The stylistic concern is something different. After cartoons and animation in general were picked up by Japan, and a new Japanese style of animation was created (now called anime in Japan), the term anime came back to English to refer only to this new style of Japanese animation. Today, when talking about shows such as Avatar: The Last Airbender or Teen Titans, people say they are anime-inspired, anime-style, or American anime. The key word is using the term anime to denote the style of Japanese animation. Similarly, comics evolved in Japan through developing a specific style into Japanese-style comics called manga in English.
Modern comics in South Korea are overwhelmingly influenced by Japanese manga, and are often stylistically hard to distinguish because the Japanese style has been adopted so fully. Because of this, in English the term "Korean manga" makes the most sense. If the reasons for this are not readily apparent, consider this: The term manga in English refers to Japanese-style comics. If you are talking about Japanese-style comics made in Korea, then "Korean manga" makes sense. Confusion arises because the words for general comics in Chinese and Korean are now "manhua and manhwa" which are analogous to "manga." However, in English, manga refers only to Japanese-style comics. In Chinese and Korean, the terms manhua and manhwa can mean comics in general, but ALSO specifically refer to Japanese-style comics. Comics in Korea that are based on Japanese manga that some people are determined to call "manhwa" in English are not even called "manhwa" in Korean, they are called 한국 만화 (Korean Manhwa/Manga). If you are talking about comics in Korea (of any kind), that may be one article, but the modern genre of Korean comics that is stylistically based on Japanese manga, that should correctly be referred to as "Korean Manga" or "Korean-style Manga" and not "manhwa." AziaStyle (talk) 06:31, 1 August 2010 (UTC)

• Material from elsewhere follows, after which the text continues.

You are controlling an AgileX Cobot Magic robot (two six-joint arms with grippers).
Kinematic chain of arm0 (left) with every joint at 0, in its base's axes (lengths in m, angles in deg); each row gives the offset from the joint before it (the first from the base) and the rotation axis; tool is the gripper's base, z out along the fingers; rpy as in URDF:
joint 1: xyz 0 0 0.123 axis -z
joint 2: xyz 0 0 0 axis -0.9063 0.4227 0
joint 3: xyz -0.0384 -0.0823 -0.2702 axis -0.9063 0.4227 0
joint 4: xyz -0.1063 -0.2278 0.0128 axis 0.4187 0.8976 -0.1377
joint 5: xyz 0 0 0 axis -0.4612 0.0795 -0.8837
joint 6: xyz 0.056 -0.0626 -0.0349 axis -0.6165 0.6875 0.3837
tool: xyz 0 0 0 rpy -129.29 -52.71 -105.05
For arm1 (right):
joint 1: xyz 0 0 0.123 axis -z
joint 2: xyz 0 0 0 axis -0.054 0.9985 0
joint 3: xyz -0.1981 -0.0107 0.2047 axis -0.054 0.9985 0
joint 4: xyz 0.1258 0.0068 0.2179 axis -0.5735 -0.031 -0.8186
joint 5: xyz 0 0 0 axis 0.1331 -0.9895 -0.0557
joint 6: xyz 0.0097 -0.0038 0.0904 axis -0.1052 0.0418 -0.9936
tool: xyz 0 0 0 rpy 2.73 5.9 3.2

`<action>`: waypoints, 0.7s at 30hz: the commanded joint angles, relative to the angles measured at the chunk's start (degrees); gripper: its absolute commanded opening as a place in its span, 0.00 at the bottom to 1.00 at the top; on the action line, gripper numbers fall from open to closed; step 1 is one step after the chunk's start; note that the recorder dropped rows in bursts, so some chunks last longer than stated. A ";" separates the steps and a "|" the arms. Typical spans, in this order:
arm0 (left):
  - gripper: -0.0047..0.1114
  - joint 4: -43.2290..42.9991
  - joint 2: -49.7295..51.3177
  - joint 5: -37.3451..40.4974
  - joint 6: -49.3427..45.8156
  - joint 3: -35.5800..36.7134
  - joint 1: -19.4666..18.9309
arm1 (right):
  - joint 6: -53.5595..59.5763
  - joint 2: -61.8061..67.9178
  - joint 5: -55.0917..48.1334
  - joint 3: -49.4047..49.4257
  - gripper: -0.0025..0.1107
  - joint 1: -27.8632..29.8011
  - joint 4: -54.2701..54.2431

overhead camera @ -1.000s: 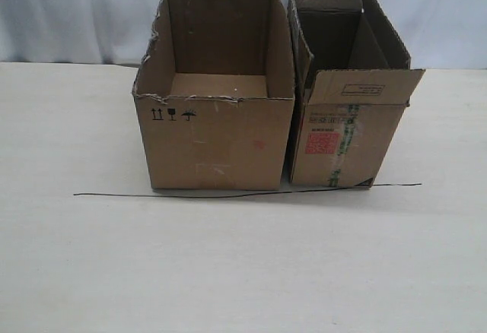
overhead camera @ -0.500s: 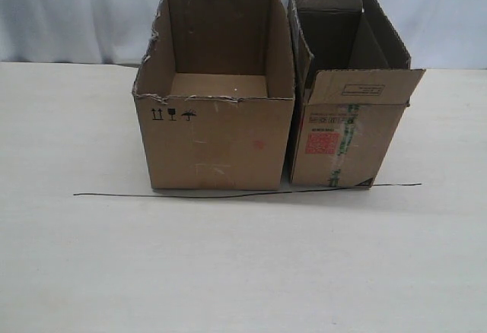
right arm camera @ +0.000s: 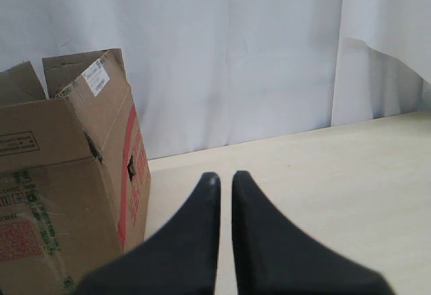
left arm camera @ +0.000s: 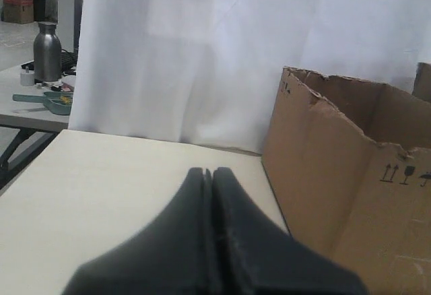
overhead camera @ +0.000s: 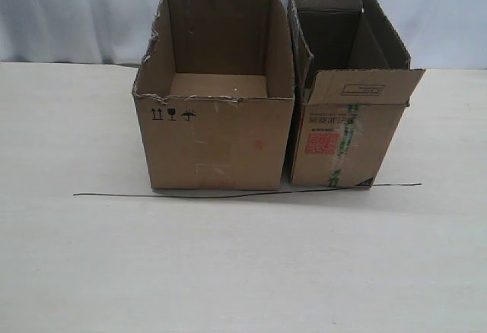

I suggest to move this article to Korean comics.
I can't understand why we started to use the word manga. Why didn't we just call them Japanese comics so that we didn't have to waste time explaing the meaning of the word? (Furthermore, note that the difference between the meanings of manga (Japanese comics) and 漫画 (comics) caused another confusion.)
Of course, it's too late for the "manga" case, since it is already established as a English word. But I think there is no reason to spread this problem to cases of other languages. --Acepectif 09:48, 12 December 2005 (UTC)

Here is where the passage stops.